ACA to offer private spectrum band management

Government organisations, communities and industries will soon have a chance of managing radiofrequency spectrum bands following the release of a discussion paper by the Australian Communications Authority (ACA).The ACA's discussion paper aims to gauge the level of interest in private band management and to identify which bands might attract the attention of potential band managers.

Government organisations, communities and industries will soon have a chance of managing radiofrequency spectrum bands following the release of a discussion paper by the Australian Communications Authority (ACA).

The ACA's discussion paper aims to gauge the level of interest in private band management and to identify which bands might attract the attention of potential band managers.
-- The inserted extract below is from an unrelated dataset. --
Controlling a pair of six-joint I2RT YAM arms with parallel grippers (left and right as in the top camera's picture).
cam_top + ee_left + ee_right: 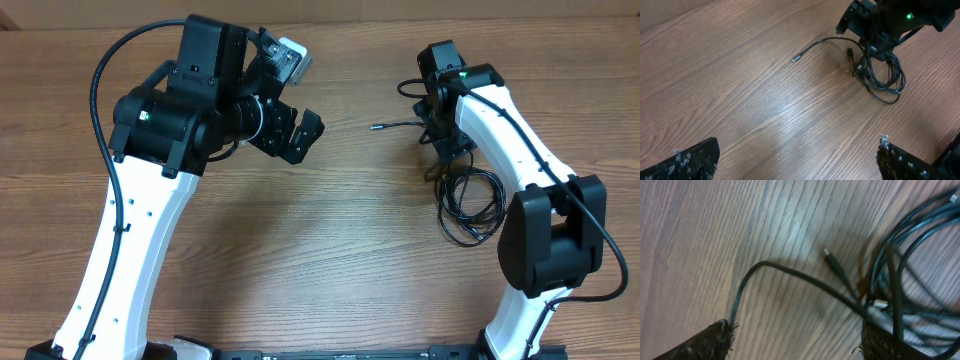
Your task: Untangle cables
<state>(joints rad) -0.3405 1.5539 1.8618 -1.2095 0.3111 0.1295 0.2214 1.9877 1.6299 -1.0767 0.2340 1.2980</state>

ACA acting chairman Bob Horton said that under private band management, the ACA would lease or sell blocks of spectrum to a band manager who would sub-lease spectrum access rights to users or tenants.

"The tenants would operate under the band manager's licence though a contractual agreement negotiated between each tenant and the band manager. It can be compared to a shopping centre owner sub-leasing the various units in the centre to different business and retail tenants," Horton said.

However, Horton assured that band managers will be required to comply with rules set down by the ACA to "ensure protection of the rights of other spectrum users".

"Because of their market position, private managers may be better placed to offer more flexible spectrum access conditions in some bands," Horton added.

The ACA currently manages access to the spectrum by issuing radiocommunications licences that authorise spectrum use.

"In the past year, regulators in many countries have started to look at introducing private band management as a way of dealing with rapidly changing communications technologies and increasing demand for spectrum," he said.

"Private band management could bring even greater efficiency to the use and management of spectrum in Australia."

The ACA's preliminary talks with industry and other government organisations had shown that there was growing interest in the concept of private band management.

"We would like to know whether there are people or organisations interested in becoming private band managers, which specific bands may be of interest, and whether the ACA should consider options for a policy framework to support private band management," Horton said.

In the ACA's Radiocommunications Inquiry Report of 2002, the Productivity Commission argued that there should be "greater market involvement in the allocation and management of spectrum".

One of the recommendations given was that spectrum licences "should be sold in encumbered spectrum and that the ACA should develop the necessary arrangements and identify suitable bands for its implementation".

The ACA discussion paper said that the it is taking a "consultative approach to scoping options for, and identifying the level of interest in, a private management framework that would expand market-based allocation and management of the spectrum".

The paper also said that band management licences would most likely be allocated through a market-based process; consistent with methods the ACA uses to allocate spectrum licences.

"Market-based allocation mechanisms allow the market to determine the allocation and price by identifying the person or organisation that values the spectrum most highly," the paper said.

ACA will also address competition issues that would be relevant to acquiring and trading licences under private band management.

"As competition policy is administered by the [Australian Competition and Consumer Commission] under the Trade Practices Act 1974, the ACA would need to consult with the ACCC to clarify competition issues applicable to private band management," the paper said.

The deadline for written submissions on the proposal will be on 2 May 2005.